### DATA
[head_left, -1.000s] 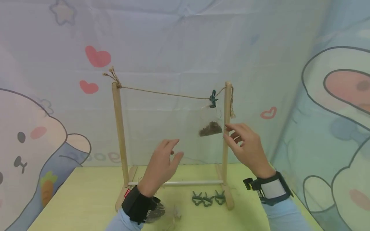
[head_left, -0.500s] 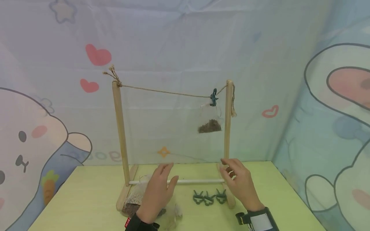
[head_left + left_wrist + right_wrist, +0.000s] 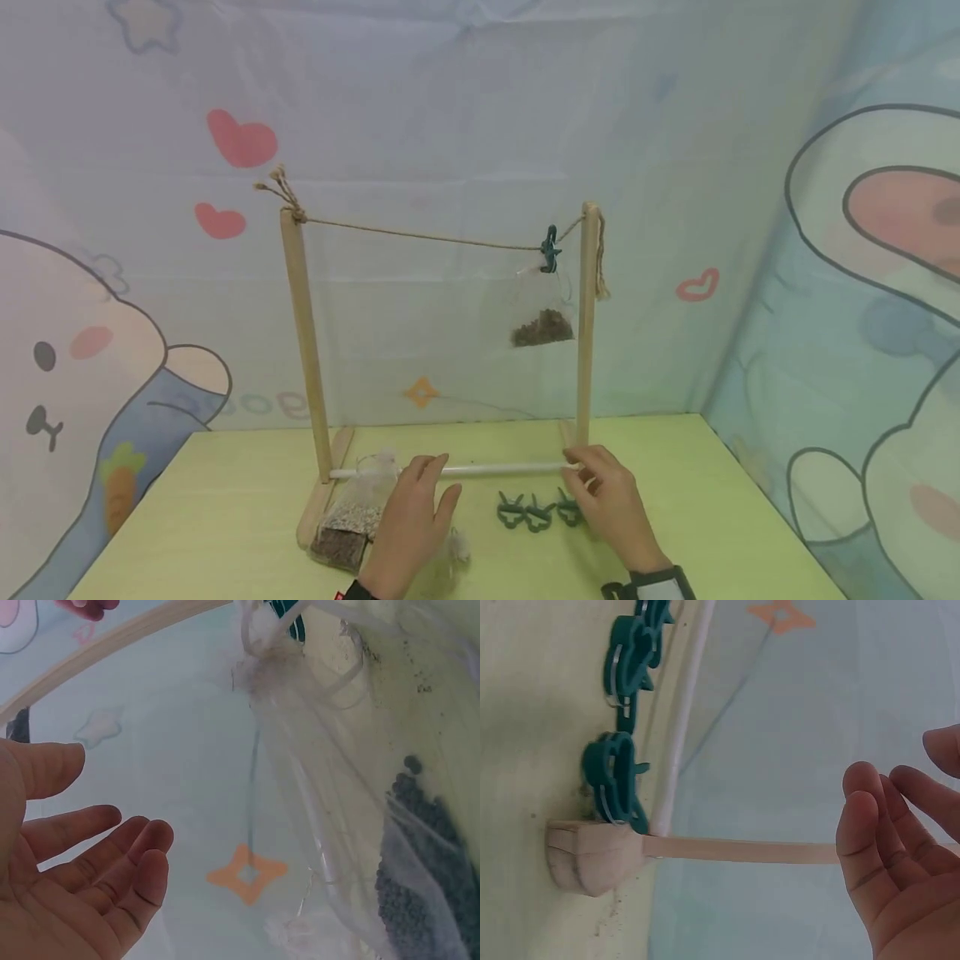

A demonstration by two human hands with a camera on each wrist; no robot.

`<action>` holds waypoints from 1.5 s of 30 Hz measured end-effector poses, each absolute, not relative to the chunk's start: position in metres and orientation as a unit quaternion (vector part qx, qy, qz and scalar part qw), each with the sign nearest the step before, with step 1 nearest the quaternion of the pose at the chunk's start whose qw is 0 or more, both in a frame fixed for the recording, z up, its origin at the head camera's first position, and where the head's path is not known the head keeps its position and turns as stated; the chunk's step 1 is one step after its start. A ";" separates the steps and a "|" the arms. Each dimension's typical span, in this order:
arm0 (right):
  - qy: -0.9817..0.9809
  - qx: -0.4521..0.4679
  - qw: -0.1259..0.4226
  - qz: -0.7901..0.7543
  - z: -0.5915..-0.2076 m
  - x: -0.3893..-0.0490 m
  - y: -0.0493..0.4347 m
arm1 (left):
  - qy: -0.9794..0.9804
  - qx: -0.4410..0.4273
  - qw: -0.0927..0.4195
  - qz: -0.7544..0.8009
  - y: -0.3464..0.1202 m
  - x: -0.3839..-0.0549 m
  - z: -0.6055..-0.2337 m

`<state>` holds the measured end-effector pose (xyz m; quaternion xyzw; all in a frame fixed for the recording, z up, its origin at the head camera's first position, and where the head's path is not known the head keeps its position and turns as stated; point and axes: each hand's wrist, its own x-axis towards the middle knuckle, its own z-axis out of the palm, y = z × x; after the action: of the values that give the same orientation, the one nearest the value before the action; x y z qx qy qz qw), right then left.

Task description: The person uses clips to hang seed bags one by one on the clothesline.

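Right now right hand, fingers loose and holding nothing, sits just over the rightmost green clip; left hand, fingers spread, hovers over mesh bags

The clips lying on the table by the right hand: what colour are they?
Dark green clips, clearest in the right wrist view.
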<state>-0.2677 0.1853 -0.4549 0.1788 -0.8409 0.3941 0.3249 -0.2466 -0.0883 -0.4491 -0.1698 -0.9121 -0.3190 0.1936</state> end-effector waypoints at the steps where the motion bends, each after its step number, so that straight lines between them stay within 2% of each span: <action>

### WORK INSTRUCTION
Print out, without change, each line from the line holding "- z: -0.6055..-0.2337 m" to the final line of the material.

### YOUR RESPONSE
  - z: -0.6055..-0.2337 m

`<state>` holds the measured end-effector pose (xyz m; quaternion xyzw; all in a frame fixed for the recording, z up, its origin at the head camera's first position, and where the head's path is not known the head keeps its position and turns as stated; point and axes: each hand's wrist, its own x-axis towards the middle knuckle, its own z-axis out of the palm, y = z × x; after the action: of the values that give the same orientation, the one nearest the value before the action; x y z qx qy qz qw), right then left.

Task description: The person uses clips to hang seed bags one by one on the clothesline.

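Right now right hand, fingers loose and holding nothing, sits just over the rightmost green clip; left hand, fingers spread, hovers over mesh bags

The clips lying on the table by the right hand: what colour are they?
Dark green clips, clearest in the right wrist view.
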<state>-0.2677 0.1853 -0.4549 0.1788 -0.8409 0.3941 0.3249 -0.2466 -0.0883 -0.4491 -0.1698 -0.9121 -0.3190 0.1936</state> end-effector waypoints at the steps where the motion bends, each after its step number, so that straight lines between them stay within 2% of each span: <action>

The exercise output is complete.